**YOUR INSTRUCTIONS:** I need the lines from the one holding "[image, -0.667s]" to the last line of the data below repeated exactly, both included, without pictures.

**RECORDS SUPPLIED:**

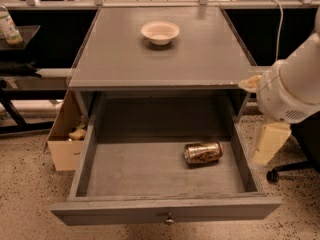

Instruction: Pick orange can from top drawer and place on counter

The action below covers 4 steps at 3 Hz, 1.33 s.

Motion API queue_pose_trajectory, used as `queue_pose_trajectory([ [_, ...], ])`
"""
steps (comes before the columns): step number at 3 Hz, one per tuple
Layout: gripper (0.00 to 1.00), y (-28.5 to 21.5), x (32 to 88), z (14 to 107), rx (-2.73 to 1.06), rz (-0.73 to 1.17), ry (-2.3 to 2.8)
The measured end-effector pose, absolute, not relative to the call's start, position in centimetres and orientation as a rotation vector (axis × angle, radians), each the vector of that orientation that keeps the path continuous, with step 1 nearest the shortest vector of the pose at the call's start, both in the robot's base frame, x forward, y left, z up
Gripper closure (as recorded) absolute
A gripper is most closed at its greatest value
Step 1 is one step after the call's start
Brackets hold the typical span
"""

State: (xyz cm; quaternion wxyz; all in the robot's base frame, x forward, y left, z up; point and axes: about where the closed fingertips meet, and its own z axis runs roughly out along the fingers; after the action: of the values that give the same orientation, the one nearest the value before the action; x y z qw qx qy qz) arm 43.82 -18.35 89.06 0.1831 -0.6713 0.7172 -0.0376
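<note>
The orange can (203, 152) lies on its side inside the open top drawer (165, 208), towards the right and about mid-depth. The drawer is pulled fully out, with its round knob (169, 219) at the front middle. The grey counter (160, 54) above it bears a cream-white bowl (160, 32) near the back. My white arm (290, 89) reaches in from the right edge, beside the counter's right front corner and above the drawer's right side. My gripper itself is out of view.
A tan cardboard box (67, 134) with scraps stands on the floor left of the cabinet. A small dark side table (20, 34) with a bottle (9, 26) is at the far left. A chair base (285, 171) sits at lower right. A shelf rail runs behind.
</note>
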Motion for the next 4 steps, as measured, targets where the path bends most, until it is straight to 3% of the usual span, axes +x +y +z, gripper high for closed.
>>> queue_pose_trajectory([
  [1,0.0,-18.4,44.0,80.5,-1.962,-0.02,2.002],
  [2,0.0,-18.4,44.3,80.2,-1.965,-0.016,1.998],
  [4,0.0,-17.2,49.9,75.1,-2.03,0.084,1.92],
])
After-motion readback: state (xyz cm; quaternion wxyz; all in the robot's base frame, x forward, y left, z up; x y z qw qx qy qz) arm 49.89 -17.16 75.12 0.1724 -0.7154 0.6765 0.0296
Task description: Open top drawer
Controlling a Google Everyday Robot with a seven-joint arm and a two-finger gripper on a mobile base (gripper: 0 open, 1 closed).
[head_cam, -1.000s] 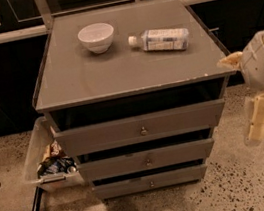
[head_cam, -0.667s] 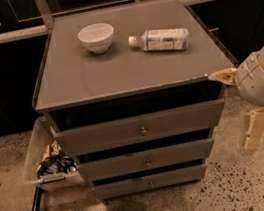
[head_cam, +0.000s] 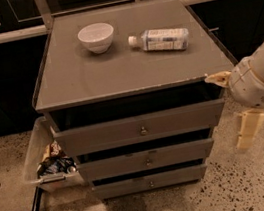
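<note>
The top drawer (head_cam: 141,127) is the widest grey front of three, with a small round metal knob (head_cam: 143,131) at its centre. A dark gap shows between it and the cabinet top. My gripper (head_cam: 232,105) is at the cabinet's right front corner, to the right of the drawer front and apart from the knob. It is open and empty. One cream finger (head_cam: 217,78) points left at the tabletop's corner. The other finger (head_cam: 248,130) hangs down beside the drawer's right end.
A white bowl (head_cam: 96,36) and a lying plastic bottle (head_cam: 161,39) rest on the cabinet top (head_cam: 91,74). Two shorter drawer fronts (head_cam: 146,159) sit below. A clear bin of snack packets (head_cam: 50,160) stands against the cabinet's left side. The floor is speckled.
My gripper has moved left and slightly down, closer to the cabinet's right front corner. The drawers, bowl and bottle have not moved.
</note>
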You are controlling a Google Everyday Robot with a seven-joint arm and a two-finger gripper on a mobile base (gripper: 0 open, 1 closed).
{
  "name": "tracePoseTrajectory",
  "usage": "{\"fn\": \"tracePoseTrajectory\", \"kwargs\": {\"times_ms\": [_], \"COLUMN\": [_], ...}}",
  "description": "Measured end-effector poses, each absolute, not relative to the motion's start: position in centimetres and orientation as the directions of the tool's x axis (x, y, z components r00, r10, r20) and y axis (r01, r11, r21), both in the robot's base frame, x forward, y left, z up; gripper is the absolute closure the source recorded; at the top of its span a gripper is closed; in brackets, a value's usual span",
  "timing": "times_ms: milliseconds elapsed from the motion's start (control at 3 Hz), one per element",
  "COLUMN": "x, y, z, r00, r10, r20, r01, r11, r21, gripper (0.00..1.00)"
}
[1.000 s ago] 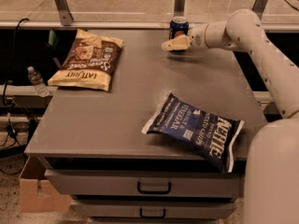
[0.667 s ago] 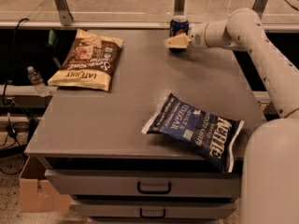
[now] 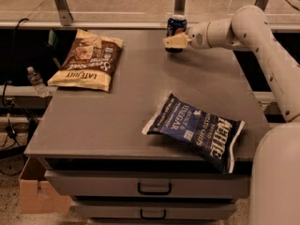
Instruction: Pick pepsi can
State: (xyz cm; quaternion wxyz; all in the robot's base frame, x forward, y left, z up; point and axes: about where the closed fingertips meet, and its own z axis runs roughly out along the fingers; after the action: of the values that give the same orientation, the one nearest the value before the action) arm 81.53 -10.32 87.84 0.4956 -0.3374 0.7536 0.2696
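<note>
The pepsi can (image 3: 176,26) is a small dark blue can with a silver top and a round logo. It stands upright at the far edge of the grey table (image 3: 126,111), right of the middle. My gripper (image 3: 174,41) reaches in from the right on a white arm. Its cream fingers are at the can's lower front and hide the can's base. Whether the fingers touch the can does not show.
A brown chip bag (image 3: 89,60) lies at the far left of the table. A dark blue chip bag (image 3: 194,128) lies near the front right edge. Two drawers sit under the table. A plastic bottle (image 3: 35,78) and a cardboard box (image 3: 35,191) are to the left.
The gripper has moved slightly toward the can and now covers its base. The can and both bags have not moved.
</note>
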Motion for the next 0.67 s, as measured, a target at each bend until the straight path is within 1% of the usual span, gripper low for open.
{"fn": "tracePoseTrajectory", "kwargs": {"times_ms": [333,667], "x": [78.6,74.2], "y": [-9.1,-7.9], "z": [90.6,93.4], "r00": [-0.222,-0.158], "r10": [-0.252,-0.281], "r20": [-0.942,-0.947], "r01": [-0.848,-0.926], "r11": [0.527,0.374], "r21": [0.059,0.044], "gripper": [1.00,1.00]}}
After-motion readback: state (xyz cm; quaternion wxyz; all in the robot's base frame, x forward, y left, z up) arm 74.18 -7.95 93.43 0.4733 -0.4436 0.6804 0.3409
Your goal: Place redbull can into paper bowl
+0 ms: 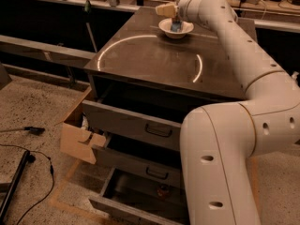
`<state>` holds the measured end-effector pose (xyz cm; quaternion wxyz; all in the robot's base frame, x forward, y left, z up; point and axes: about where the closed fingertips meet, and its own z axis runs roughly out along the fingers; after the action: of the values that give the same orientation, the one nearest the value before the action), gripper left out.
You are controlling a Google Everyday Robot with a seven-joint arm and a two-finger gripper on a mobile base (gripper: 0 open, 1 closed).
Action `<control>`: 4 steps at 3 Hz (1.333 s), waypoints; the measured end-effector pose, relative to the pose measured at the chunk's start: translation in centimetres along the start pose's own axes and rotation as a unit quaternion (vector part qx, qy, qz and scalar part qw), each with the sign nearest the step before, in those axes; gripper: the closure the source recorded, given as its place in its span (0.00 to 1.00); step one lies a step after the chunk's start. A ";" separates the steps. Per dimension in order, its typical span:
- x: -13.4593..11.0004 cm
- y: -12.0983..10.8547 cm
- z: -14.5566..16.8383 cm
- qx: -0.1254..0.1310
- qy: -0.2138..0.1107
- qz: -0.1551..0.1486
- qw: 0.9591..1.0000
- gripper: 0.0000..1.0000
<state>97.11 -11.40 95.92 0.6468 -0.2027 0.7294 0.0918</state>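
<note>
- The can stands upright inside the bowl, its blue side showing above the white rim, directly under the gripper.
- The gripper hangs over the bowl at the far end of a dark cabinet top. Its tan tip juts a little to the left of the can. Whether it has hold of the can, or how far open it is, cannot be told.
- The bowl sits on the cabinet top, just beyond a bright ring of reflected light that lies on the near side of the gripper.
- The white arm runs from the gripper back along the right edge of the cabinet, and its bulky lower links fill the foreground.
- Well below the gripper, on the cabinet's front, three drawers stand pulled out, each lower one farther than the one above.
- The top drawer is dark inside and its contents cannot be made out. The same goes for the middle drawer.
- The bottom drawer holds a small reddish object.
- A cardboard box with open flaps rests against the drawers' left side.
- A black cable trails across the speckled floor farther left.
</note>
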 end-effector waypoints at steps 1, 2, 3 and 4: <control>0.0 0.1 0.0 -0.001 0.000 0.000 1.000 0.00; 0.1 0.1 -0.4 -0.009 0.002 0.004 1.000 0.00; -0.8 -0.8 -3.2 -0.035 -0.008 0.011 0.999 0.00; -1.4 -1.6 -7.9 -0.075 -0.001 -0.003 0.997 0.00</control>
<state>90.66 -15.70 98.62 0.6310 -0.2533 0.7188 0.1446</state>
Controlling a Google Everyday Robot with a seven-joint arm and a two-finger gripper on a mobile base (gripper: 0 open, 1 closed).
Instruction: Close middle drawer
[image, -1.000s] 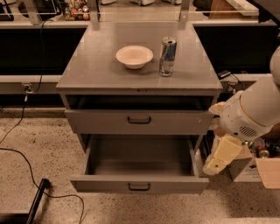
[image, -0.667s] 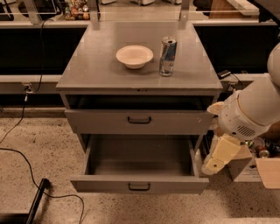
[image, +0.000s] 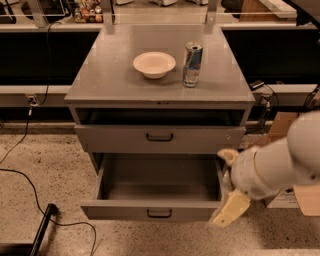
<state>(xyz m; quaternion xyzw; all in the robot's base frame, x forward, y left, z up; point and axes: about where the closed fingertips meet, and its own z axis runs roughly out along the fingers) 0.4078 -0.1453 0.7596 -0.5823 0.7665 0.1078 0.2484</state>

**SOLUTION TO THIS PROBLEM:**
[image, -0.667s] 
[image, +0.000s] 
<state>(xyz m; quaternion xyzw; all in the robot's base frame, x forward, y left, z up; point and axes: about where the closed fingertips meet, and its own z axis runs roughly out along the fingers) 0.4078 -0.1453 0.7596 -0.5823 0.7665 0.1078 0.2484</state>

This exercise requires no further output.